> Task goal: Repeat every line from the line containing "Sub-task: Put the" to the end of the data, exactly. Leave the pictures out.

> Information supplied:
○ ○ ○ ○ ○
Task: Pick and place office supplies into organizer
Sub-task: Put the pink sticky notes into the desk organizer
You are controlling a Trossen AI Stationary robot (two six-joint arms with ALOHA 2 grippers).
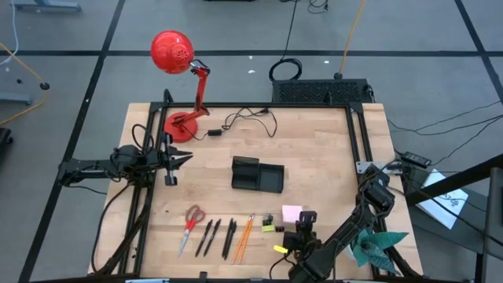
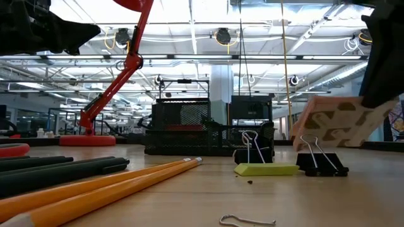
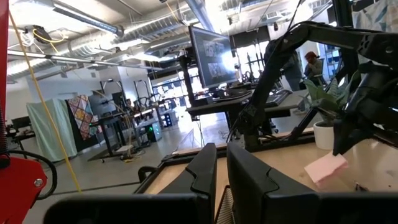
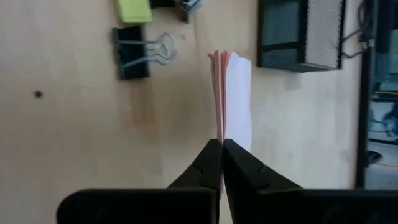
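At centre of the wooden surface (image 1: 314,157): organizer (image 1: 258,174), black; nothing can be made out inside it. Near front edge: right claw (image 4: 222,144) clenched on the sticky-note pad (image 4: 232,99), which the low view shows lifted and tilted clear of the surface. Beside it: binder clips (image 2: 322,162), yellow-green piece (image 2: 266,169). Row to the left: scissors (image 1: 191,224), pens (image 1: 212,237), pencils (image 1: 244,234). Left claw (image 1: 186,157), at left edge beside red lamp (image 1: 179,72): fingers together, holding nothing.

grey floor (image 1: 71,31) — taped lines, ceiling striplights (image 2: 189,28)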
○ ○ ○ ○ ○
> Solution for this problem:
Sub-task: Put the pink sticky notes into the desk organizer
You are controlling a Trossen AI Stationary robot (two six-joint arms with ALOHA 2 grippers).
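At centre of the wooden surface (image 1: 314,157): organizer (image 1: 258,174), black; nothing can be made out inside it. Near front edge: right claw (image 4: 222,144) clenched on the sticky-note pad (image 4: 232,99), which the low view shows lifted and tilted clear of the surface. Beside it: binder clips (image 2: 322,162), yellow-green piece (image 2: 266,169). Row to the left: scissors (image 1: 191,224), pens (image 1: 212,237), pencils (image 1: 244,234). Left claw (image 1: 186,157), at left edge beside red lamp (image 1: 179,72): fingers together, holding nothing.

grey floor (image 1: 71,31) — taped lines, ceiling striplights (image 2: 189,28)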

There is nothing more to the output.